- Opening Delimiter -

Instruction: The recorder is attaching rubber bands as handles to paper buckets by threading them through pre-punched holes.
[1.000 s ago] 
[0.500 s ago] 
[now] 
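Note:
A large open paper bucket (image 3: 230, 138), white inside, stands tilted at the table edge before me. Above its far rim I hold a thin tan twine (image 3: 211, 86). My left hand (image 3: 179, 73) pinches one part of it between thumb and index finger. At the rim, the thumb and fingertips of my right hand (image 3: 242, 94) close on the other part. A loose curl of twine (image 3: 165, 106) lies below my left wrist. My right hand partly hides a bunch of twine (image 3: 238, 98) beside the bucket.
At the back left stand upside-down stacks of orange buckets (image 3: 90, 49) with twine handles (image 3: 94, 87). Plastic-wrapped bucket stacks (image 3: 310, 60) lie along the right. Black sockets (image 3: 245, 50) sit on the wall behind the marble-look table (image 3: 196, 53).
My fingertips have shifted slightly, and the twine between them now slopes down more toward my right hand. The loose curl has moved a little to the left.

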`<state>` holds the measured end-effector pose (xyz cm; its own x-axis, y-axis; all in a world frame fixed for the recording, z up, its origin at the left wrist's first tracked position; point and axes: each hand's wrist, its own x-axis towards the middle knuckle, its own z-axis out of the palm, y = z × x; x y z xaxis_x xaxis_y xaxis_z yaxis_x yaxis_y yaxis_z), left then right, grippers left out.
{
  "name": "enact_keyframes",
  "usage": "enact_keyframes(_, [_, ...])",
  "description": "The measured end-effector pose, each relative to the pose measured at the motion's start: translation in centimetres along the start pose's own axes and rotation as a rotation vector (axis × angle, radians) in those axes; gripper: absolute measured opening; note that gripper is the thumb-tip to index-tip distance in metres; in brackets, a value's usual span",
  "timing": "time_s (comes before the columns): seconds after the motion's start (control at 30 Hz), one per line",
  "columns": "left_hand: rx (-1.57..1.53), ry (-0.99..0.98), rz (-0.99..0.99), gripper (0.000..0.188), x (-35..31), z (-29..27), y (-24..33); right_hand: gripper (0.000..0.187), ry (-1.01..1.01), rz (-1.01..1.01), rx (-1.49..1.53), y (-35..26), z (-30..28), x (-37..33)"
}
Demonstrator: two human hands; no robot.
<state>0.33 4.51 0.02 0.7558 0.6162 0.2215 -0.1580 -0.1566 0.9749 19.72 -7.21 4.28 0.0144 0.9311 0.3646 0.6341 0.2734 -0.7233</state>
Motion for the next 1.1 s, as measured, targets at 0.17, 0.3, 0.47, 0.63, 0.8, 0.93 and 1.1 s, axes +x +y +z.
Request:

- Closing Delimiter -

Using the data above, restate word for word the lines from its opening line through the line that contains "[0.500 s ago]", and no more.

Instruction: The recorder is attaching rubber bands as handles to paper buckets by threading them through pre-punched holes.
[1.000 s ago] 
[0.500 s ago] 

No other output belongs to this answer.